During the 14+ years when the majority of my work time (the majority of all my time, for that matter) was spent practicing law, I strived to keep a sharp divide between what I did to earn a living and the rest of life. That seemed vital because I worked so many hours, first at a large law firm and then running my own law practice. I rarely worked at law projects at home and rarely handled anything personal from my office. I also tried to designate certain times of the week--Saturday evening, all day Sunday--whenever I could as non-work time. My thriller and horror writing, though also work, was my great love, so I counted it on the "life" side of the balance.

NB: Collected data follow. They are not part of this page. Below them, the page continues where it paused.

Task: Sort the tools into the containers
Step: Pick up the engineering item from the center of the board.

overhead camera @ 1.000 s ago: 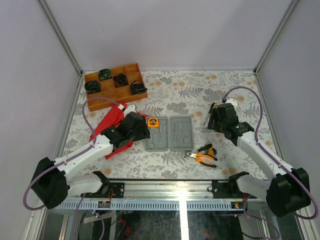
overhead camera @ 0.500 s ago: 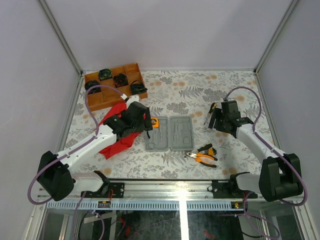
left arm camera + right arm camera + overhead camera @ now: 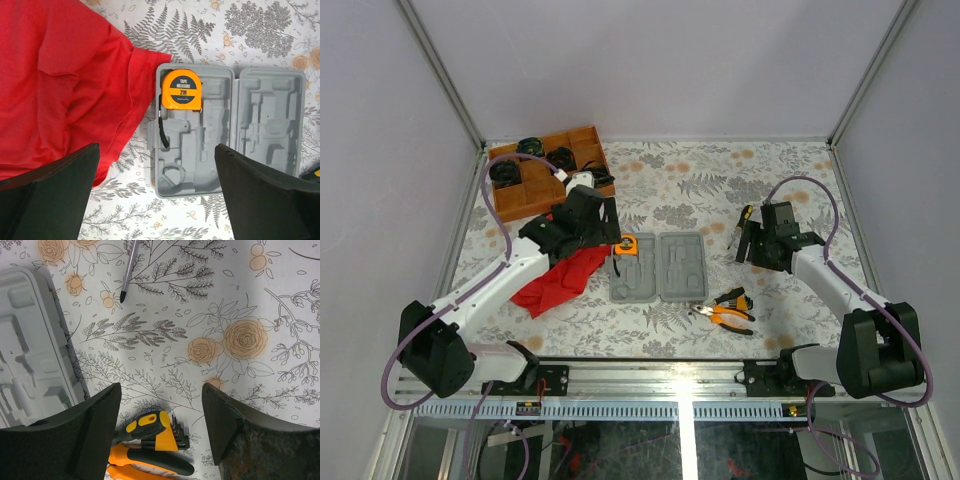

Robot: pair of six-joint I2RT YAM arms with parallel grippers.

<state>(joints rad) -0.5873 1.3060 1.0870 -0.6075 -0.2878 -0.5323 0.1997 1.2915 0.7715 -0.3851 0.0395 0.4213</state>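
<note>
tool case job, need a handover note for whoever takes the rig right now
Left gripper: jaws open, empty, over the case.
Right gripper: jaws open, empty, over the table right of it.
Done: tape measure in the case's left half.
To do: pliers and black-yellow tool on the table by the case's right side; screwdriver farther back.

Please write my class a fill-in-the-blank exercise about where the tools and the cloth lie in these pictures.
The tape measure lies in the ____ half of the open grey case. The cloth beside the case is ____. Only ____ tool lies in the case. The left gripper and the right gripper both stand ____, holding nothing.
Missing words: left; red; one; open.
</note>
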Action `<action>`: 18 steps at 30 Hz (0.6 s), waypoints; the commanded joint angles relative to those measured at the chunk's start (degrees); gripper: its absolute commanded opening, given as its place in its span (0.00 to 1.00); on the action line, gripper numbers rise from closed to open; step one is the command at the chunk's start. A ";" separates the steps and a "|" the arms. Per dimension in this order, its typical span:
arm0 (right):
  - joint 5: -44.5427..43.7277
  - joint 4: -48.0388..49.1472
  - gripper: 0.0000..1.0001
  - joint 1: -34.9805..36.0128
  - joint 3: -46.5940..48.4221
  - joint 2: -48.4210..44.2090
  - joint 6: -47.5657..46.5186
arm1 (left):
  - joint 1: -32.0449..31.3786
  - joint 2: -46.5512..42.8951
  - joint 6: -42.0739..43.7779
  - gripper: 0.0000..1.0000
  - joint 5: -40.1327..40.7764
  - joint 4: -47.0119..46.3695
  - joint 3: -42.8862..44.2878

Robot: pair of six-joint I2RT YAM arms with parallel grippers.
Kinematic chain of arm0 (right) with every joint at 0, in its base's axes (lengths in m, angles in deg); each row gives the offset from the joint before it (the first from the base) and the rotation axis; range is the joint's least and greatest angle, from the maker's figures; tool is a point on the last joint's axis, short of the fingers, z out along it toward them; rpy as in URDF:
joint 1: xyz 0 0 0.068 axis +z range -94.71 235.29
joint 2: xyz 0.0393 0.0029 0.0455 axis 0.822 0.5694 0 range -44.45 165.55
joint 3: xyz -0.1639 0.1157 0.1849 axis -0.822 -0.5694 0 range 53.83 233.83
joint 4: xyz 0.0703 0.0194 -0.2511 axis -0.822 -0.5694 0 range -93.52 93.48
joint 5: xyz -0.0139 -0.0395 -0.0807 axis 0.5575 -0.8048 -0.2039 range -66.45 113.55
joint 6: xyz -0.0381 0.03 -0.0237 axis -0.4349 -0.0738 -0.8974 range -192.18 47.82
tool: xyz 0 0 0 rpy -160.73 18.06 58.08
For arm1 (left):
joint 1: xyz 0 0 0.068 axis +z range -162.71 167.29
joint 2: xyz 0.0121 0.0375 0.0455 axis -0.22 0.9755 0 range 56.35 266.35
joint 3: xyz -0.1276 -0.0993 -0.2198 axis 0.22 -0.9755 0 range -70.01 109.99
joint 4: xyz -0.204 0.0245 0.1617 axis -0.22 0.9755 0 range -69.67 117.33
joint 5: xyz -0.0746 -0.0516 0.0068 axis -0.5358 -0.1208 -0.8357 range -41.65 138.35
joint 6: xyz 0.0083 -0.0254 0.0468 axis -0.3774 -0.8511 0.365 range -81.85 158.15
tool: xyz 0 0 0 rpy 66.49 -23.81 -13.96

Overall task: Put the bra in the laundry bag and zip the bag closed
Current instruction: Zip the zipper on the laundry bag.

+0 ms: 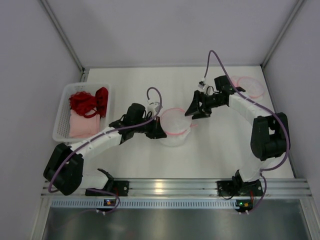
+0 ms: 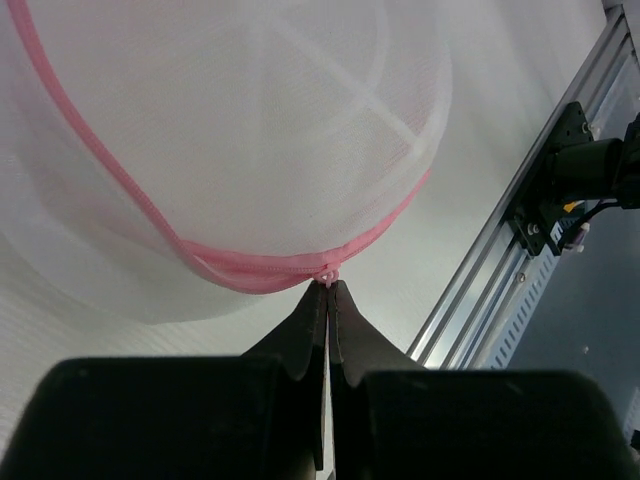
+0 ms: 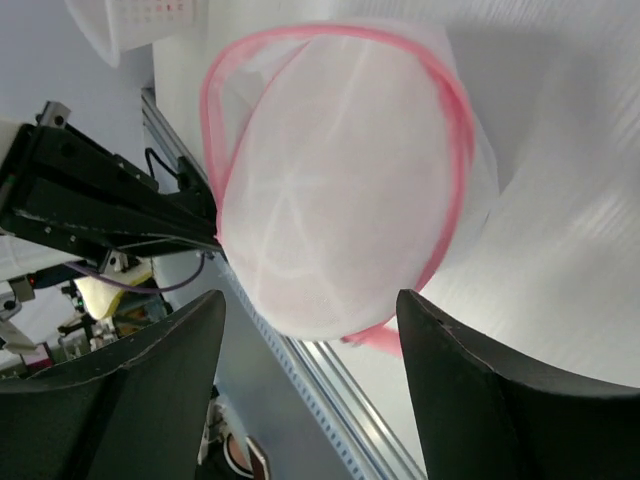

|My view as I write this post.|
At first I struggled against this migration of work into evenings and weekends--those times I'd tried so hard, often without success, to keep sacred when I labored primarily at law. But being too rigid led to me feeling both busier and as if I weren't getting as much done, as I always felt I ought to be doing something else. Paying bills during 9-5 when I'm most sharp and productive seemed like a waste, as did going to the grocery store during evenings or weekends when everyone else is there. When I felt freer to handle tasks when I'd be most productive at them or enjoy them more regardless of the time or place, I discovered I found it easier to relax during downtime, plus I had more of it. Letting myself open my laptop on a Saturday morning to rewrite a scene that had sifted through my mind during the night gave me more than one uninterrupted hour to read a novel during the week. Immersing myself in reading that way is something I loved from childhood on but hadn't done regularly since before I'd started law school. From then on, reading for pleasure happened only in 10-20 minute increments unless I was on vacation.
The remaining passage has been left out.